Adaptive Neuro Fuzzy Networks based on Quantum Subtractive Clustering
Mousavi, Ali, Jalali, Mehrdad, Yaghoubi, Mahdi
Data mining techniques can be used to discover useful patterns by exploring and analyzing data and it's feasible to synergitically combine machine learning tools to discover fuzzy classification rules.In this paper, an adaptive Neuro fuzzy network with TSK fuzzy type and an improved quantum subtractive clustering has been developed. Quantum clustering (QC) is an intuition from quantum mechanics which uses Schrodinger potential and time-consuming gradient descent method.

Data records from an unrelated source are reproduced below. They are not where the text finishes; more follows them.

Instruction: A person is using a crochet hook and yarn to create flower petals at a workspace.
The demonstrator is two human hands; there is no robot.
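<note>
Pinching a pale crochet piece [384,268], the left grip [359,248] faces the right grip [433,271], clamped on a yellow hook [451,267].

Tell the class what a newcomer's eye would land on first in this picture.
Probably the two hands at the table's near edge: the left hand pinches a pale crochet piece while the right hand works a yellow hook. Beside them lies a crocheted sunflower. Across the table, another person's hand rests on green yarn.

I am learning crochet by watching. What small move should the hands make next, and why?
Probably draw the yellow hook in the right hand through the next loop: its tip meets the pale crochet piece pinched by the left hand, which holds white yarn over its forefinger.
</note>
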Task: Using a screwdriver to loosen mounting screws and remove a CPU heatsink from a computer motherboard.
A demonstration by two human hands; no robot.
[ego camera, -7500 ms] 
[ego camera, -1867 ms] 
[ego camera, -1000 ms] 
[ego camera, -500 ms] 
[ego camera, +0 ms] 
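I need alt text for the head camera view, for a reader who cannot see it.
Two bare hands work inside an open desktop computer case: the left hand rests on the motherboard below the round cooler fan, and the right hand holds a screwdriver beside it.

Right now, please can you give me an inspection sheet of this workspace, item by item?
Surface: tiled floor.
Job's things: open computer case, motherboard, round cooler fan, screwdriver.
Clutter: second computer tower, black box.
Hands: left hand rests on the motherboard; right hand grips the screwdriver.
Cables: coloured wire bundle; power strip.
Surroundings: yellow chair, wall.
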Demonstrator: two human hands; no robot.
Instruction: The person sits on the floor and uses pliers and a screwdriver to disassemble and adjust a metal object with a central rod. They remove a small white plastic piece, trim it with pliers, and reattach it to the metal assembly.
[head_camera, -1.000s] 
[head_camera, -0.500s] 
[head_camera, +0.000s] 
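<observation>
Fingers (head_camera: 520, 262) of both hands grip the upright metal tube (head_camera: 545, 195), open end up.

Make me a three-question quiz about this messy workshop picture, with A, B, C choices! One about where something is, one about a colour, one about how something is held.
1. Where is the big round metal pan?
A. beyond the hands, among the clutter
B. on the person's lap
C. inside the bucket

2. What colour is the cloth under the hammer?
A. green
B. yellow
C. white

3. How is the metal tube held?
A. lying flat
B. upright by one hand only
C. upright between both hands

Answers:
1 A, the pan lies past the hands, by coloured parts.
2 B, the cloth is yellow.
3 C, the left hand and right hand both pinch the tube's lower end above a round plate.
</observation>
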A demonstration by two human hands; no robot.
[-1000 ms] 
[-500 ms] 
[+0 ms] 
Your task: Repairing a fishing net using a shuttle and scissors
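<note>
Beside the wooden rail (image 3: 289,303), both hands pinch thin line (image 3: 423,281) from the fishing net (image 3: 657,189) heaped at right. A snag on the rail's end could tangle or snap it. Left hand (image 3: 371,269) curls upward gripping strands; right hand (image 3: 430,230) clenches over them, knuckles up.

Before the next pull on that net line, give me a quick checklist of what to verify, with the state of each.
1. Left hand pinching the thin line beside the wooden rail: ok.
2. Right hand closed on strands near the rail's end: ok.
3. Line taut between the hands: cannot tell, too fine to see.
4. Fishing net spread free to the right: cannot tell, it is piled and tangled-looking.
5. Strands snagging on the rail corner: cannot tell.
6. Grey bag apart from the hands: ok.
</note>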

The principle advantage and shortcoming of QC is analyzed and based on its shortcomings, an improved algorithm through a subtractive clustering method is proposed. Cluster centers represent a general model with essential characteristics of data which can be use as premise part of fuzzy rules.The experimental results revealed that proposed Anfis based on quantum subtractive clustering yielded good approximation and generalization capabilities and impressive decrease in the number of fuzzy rules and network output accuracy in comparison with traditional methods.